*Exercise:*
In the entries below, which lines run from the one with "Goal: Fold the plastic" through the one with "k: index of"? Repeat exactly those, both included, and no pictures.

Records from a dataset
┄┄┄┄┄┄

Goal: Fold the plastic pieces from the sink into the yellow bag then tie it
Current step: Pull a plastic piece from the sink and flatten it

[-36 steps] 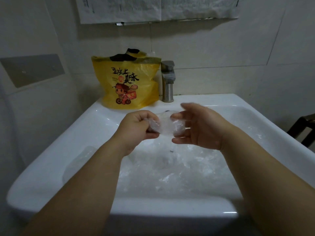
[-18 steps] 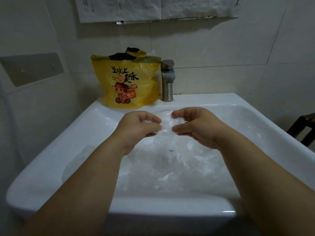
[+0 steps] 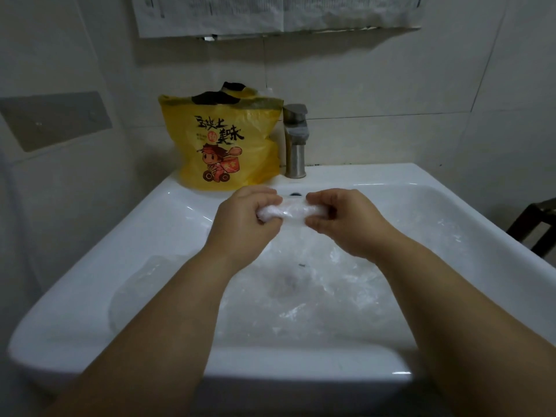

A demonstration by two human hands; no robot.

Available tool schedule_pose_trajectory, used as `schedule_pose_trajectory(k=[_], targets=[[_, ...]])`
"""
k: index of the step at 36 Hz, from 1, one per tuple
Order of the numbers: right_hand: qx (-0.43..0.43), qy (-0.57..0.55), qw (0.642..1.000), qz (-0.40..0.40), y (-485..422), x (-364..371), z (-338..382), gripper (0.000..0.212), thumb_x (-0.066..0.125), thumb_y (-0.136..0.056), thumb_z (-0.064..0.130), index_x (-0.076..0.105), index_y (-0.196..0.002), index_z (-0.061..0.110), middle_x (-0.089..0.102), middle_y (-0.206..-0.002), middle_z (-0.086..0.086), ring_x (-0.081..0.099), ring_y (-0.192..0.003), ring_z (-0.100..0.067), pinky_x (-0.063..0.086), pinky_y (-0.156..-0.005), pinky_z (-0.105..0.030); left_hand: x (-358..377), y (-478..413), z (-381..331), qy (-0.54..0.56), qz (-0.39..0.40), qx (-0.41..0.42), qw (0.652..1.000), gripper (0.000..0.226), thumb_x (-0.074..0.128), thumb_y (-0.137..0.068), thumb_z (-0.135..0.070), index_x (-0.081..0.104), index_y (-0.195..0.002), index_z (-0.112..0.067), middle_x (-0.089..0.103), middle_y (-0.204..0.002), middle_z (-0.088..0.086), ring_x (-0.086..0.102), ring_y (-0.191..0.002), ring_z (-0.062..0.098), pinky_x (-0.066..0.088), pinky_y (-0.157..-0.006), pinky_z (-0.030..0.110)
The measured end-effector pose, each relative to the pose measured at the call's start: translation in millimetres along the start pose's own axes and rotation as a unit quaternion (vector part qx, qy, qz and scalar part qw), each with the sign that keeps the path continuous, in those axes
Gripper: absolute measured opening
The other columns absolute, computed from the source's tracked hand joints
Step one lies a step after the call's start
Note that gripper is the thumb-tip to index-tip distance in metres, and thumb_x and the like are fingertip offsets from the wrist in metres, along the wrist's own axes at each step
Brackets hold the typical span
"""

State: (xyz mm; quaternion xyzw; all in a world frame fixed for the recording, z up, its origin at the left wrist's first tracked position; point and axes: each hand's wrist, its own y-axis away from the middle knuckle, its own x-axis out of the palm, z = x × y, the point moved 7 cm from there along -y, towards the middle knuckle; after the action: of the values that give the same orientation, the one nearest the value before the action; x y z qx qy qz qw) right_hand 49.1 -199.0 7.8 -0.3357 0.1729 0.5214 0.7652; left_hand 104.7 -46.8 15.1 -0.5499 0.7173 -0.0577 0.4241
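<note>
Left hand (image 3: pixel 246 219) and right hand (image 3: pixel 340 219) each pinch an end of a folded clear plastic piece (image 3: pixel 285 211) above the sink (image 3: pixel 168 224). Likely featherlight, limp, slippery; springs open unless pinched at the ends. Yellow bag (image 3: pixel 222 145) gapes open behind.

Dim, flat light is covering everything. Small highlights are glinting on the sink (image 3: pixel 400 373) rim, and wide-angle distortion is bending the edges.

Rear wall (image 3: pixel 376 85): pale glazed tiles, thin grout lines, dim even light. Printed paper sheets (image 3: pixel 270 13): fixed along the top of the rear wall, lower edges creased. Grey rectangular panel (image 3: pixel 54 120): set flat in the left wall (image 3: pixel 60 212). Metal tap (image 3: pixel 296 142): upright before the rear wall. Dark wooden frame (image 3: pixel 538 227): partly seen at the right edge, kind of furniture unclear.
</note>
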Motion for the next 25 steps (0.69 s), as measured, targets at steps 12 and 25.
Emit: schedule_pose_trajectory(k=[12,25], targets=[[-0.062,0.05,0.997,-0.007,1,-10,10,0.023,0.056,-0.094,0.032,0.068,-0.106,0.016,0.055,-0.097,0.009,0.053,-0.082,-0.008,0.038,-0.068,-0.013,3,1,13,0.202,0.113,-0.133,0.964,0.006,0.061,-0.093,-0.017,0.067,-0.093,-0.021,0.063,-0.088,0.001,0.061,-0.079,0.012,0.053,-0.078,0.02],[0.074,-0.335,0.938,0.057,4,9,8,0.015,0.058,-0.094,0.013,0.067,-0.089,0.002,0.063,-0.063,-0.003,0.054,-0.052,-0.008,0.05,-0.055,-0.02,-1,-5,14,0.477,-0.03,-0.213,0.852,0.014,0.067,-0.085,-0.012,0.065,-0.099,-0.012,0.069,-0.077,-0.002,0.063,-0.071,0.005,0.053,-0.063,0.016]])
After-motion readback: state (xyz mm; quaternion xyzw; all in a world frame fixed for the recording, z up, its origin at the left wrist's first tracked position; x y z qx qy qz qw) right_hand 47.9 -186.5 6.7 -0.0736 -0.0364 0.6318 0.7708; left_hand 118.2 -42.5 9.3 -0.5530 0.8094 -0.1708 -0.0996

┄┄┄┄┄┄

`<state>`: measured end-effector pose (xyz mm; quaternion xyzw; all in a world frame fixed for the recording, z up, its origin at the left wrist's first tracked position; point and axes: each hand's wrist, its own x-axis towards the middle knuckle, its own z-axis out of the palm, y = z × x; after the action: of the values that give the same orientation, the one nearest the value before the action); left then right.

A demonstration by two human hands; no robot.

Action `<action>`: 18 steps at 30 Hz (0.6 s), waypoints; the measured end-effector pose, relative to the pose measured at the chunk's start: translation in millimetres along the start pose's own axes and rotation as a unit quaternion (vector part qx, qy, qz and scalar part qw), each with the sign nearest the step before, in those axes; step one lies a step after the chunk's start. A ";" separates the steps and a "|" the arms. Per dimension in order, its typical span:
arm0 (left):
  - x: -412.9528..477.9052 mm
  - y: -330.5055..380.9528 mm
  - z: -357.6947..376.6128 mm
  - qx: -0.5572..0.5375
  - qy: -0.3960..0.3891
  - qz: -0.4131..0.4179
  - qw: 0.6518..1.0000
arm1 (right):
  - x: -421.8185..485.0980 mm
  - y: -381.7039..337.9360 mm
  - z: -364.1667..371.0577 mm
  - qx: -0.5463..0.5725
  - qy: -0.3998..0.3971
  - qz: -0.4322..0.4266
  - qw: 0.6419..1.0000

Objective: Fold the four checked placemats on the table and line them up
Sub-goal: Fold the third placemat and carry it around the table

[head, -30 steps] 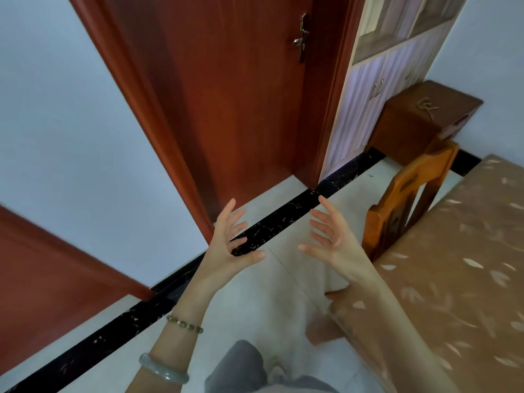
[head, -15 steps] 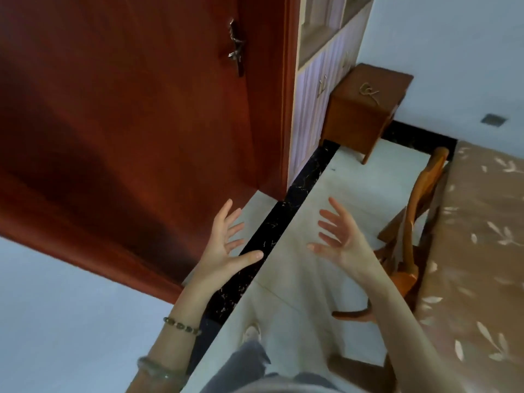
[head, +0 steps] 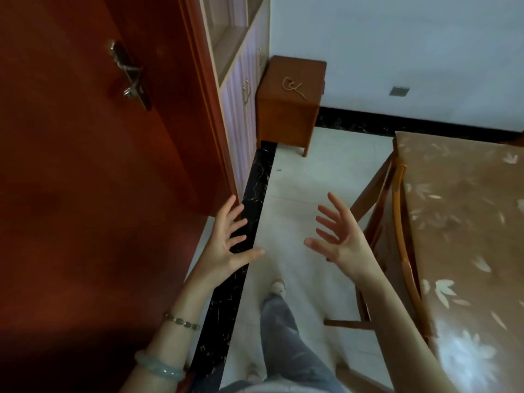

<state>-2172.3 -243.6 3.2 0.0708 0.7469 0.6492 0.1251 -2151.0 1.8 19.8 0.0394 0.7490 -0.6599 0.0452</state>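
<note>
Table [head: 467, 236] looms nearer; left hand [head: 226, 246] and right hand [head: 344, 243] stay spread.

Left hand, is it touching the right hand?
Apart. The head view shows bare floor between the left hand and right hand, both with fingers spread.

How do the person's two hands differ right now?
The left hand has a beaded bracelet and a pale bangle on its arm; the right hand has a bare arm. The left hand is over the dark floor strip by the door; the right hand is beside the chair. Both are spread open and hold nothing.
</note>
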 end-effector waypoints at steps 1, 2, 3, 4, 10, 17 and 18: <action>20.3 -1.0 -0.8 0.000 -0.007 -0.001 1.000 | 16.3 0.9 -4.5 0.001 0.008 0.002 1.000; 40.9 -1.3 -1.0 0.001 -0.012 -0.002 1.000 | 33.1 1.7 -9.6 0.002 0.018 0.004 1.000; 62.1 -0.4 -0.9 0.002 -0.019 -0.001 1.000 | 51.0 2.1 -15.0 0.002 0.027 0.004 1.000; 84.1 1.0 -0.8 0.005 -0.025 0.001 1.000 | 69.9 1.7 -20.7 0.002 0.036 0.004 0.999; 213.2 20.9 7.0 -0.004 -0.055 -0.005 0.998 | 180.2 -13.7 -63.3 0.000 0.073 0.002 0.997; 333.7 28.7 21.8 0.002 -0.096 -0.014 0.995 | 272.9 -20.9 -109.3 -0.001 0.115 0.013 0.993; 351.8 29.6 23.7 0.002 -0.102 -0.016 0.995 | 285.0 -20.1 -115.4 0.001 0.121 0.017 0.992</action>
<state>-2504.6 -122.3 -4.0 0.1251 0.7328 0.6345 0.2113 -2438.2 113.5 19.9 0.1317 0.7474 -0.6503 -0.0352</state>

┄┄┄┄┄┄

*Problem solution:*
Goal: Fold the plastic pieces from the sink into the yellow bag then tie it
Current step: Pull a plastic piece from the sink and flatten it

[-36 steps] 
[-18 steps] 
[+0 steps] 

A demonstration by two human hands; no robot.

Available tool schedule_pose_trajectory, used as `schedule_pose_trajectory(k=[_], targets=[[_, ...]])`
"""
k: index of the step at 36 Hz, from 1, one per tuple

The output returned above is complete.